→ **YOUR GOAL**: Extract each line of the material that follows exactly and omit its pictures.

DATASET CONTENT below:

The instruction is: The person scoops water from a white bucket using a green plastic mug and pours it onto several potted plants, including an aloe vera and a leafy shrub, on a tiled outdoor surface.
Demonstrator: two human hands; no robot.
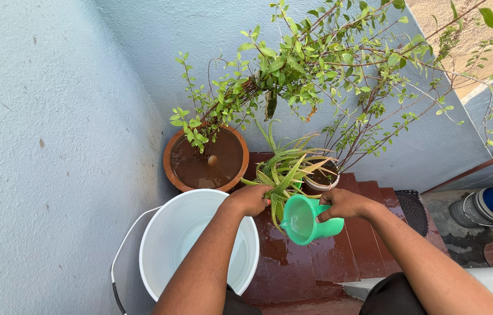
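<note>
— What do we have in our hands?

— Our right hand (342, 204) is wrapped around the handle of a green plastic mug (307, 219); the fingers are curled tight together on it, and the mug is tipped so its open mouth faces left, toward our other hand.

— And the left hand (250, 199)?

— Closed into a loose fist, fingers pressed together, gripping the lower leaves of the aloe plant (286, 169). The aloe stands just beyond our knuckles, and the mug sits just to the right of those same fingers, nearly touching the leaves.

— What's below the left fingers?

— A white bucket (162, 245) holding water, right under our left forearm (its wire handle hangs down at the left side). Beyond the fingers and to their left we see a round terracotta pot (170, 169) filled with muddy water, a leafy shrub (316, 64) rising from it.

— And past the right fingers?

— Wet red-brown steps (369, 233) under the mug, and far off to the right some stacked pots (491, 207).
</note>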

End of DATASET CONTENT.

→ **ANSWER BOX**:
The instruction is: The person scoops water from a white bucket using a green plastic mug and pours it onto several potted plants, including an aloe vera and a leafy shrub, on a tiled outdoor surface.
Demonstrator: two human hands; no robot.
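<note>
— What do we have in our hands?

— Our right hand (342, 204) is wrapped around the handle of a green plastic mug (307, 219); the fingers are curled tight together on it, and the mug is tipped so its open mouth faces left, toward our other hand.

— And the left hand (250, 199)?

— Closed into a loose fist, fingers pressed together, gripping the lower leaves of the aloe plant (286, 169). The aloe stands just beyond our knuckles, and the mug sits just to the right of those same fingers, nearly touching the leaves.

— What's below the left fingers?

— A white bucket (162, 245) holding water, right under our left forearm (its wire handle hangs down at the left side). Beyond the fingers and to their left we see a round terracotta pot (170, 169) filled with muddy water, a leafy shrub (316, 64) rising from it.

— And past the right fingers?

— Wet red-brown steps (369, 233) under the mug, and far off to the right some stacked pots (491, 207).
</note>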

The output contains nothing more.